Large-scale academic studies — the Sao Paulo School of Economics analysis of ~20,000 Brazilian day traders and the Barber/Lee/Liu/Odean analysis of Taiwanese day traders — consistently find that the vast majority of day traders lose money (97% in the Brazilian study), the best traders earn relatively modest amounts with massive variance, and performance does not improve with experience. The activity has negative expected value for retail traders due to fees, bid-ask spreads, and the difficulty of competing with institutional algorithms.
Should I buy TJR's course or join 1of1 Funding?
In my opinion, no. The strategy he teaches (rebranded ICT) is available for free; his "live trades" appear to be projection-tool annotations rather than real trades; his initial wealth came from a crypto YOLO rather than trading; and the 1of1 Funding business model has a structural conflict of interest that historically ends badly for traders. There is no edge here worth paying $4,000 for.
How is BestStockStrategy different from TJR Trades?
I publish my real E*TRADE brokerage statements — including the years I underperformed — at my verified results page. My pricing is public ($279 for a 14-day trial). I teach selling option premium on large-cap quality stocks rather than day trading speculative futures. I have 127+ verified third-party five-star reviews. And the strategy I teach has well-documented positive expected value, unlike day trading, which the academic data shows is statistically negative for retail participants.
What should I do if I lost money following TJR Trades' advice?
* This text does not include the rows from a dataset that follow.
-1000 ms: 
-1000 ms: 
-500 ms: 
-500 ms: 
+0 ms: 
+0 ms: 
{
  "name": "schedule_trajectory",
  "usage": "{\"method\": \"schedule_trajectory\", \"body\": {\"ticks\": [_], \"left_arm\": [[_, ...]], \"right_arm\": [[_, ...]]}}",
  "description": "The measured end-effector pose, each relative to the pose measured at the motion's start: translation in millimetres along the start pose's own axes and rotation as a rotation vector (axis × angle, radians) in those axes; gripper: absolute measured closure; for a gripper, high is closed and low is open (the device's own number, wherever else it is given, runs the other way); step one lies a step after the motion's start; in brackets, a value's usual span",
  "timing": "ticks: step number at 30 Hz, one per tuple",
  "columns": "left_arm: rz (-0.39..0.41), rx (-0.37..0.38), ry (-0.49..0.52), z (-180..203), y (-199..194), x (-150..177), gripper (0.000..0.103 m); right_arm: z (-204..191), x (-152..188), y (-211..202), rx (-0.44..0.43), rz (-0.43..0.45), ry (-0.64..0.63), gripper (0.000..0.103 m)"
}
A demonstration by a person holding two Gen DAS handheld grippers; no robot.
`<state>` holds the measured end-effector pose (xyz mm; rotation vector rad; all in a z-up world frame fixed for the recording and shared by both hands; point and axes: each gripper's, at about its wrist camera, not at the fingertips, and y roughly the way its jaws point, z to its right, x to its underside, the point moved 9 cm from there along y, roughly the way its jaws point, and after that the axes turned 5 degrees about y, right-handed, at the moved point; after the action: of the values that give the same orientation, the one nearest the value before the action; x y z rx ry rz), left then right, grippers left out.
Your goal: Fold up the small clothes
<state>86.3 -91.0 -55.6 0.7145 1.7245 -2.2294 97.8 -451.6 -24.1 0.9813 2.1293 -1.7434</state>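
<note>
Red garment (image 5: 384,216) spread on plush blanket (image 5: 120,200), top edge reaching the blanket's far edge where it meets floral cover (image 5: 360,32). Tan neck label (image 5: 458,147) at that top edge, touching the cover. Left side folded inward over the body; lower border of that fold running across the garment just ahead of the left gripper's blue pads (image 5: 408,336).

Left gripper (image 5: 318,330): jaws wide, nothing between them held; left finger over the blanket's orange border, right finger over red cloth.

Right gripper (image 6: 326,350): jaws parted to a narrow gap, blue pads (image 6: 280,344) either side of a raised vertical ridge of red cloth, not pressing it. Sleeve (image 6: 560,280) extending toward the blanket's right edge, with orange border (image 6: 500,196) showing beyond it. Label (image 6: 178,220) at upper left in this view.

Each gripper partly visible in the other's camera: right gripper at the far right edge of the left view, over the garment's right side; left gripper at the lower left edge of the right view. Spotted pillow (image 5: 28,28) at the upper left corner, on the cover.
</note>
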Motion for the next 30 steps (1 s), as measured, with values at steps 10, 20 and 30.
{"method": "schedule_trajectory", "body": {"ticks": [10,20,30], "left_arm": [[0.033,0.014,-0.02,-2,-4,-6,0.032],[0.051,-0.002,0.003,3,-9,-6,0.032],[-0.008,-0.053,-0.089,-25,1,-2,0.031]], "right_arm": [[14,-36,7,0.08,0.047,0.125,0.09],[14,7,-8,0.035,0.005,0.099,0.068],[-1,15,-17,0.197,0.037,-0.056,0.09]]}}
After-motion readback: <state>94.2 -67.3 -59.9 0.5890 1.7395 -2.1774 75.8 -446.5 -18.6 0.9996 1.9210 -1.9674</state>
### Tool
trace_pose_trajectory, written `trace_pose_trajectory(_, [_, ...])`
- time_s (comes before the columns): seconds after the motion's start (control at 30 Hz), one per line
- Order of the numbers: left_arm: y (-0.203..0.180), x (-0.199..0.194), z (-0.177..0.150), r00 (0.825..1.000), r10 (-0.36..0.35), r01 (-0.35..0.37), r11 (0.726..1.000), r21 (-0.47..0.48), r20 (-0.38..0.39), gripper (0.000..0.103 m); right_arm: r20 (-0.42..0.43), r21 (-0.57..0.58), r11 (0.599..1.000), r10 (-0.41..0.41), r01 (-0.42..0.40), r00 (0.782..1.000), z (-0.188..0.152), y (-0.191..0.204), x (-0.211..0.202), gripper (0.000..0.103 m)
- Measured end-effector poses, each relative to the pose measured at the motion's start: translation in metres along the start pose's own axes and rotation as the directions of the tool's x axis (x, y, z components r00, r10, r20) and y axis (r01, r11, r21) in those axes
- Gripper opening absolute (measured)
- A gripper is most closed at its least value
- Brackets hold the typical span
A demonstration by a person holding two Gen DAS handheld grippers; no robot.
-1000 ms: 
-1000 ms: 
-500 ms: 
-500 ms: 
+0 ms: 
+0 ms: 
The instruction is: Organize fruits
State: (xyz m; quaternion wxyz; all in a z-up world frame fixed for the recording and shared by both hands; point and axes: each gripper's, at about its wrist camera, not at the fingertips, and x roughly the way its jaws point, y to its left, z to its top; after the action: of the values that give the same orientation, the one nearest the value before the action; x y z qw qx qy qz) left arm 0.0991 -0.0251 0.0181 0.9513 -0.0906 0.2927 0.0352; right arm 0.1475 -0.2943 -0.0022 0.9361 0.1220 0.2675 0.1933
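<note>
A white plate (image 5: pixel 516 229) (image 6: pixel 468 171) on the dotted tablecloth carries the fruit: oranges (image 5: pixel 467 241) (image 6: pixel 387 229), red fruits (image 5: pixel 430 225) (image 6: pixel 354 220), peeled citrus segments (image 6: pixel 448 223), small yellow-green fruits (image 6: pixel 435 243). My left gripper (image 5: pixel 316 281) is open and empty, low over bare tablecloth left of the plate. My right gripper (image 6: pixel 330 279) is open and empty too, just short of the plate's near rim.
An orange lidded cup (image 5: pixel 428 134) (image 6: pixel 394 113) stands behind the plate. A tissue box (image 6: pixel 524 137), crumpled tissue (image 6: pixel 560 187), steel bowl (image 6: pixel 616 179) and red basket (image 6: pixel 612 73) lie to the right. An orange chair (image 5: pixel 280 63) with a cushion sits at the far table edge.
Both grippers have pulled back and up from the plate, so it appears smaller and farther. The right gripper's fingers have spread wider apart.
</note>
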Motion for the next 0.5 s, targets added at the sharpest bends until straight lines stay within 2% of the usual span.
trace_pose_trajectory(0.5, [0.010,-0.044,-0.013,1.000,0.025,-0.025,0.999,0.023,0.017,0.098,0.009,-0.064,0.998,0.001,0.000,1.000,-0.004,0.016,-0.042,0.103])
If you believe you have been the victim of deceptive marketing or financial misconduct, the Consumer Resources section above lists the federal, state, and self-regulatory agencies you can file complaints with — including the FTC, SEC, CFTC, FINRA, IC3 (FBI), your State Attorney General, BBB, and CFPB. If your losses are substantial, you may also want to consult with a securities attorney to discuss whether you have grounds for a private complaint.
Disclaimer
This article reflects my personal opinion and analysis, along with publicly available tax records, the documented public statements of the subject, and the publicly published investigations of independent third parties. Statements regarding TJR Trades' trading practices, strategy quality, and net worth are my opinion based on publicly available videos and information. The IRS Form 990 filings referenced are matters of public record and accessible via ProPublica's Nonprofit Explorer. Nothing in this article is investment advice, legal advice, or a recommendation to buy or sell any security. I am not a registered investment advisor. Day trading involves substantial risk of loss; academic research suggests the overwhelming majority of retail day traders lose money. Always do your own research and consult a qualified professional before making financial decisions.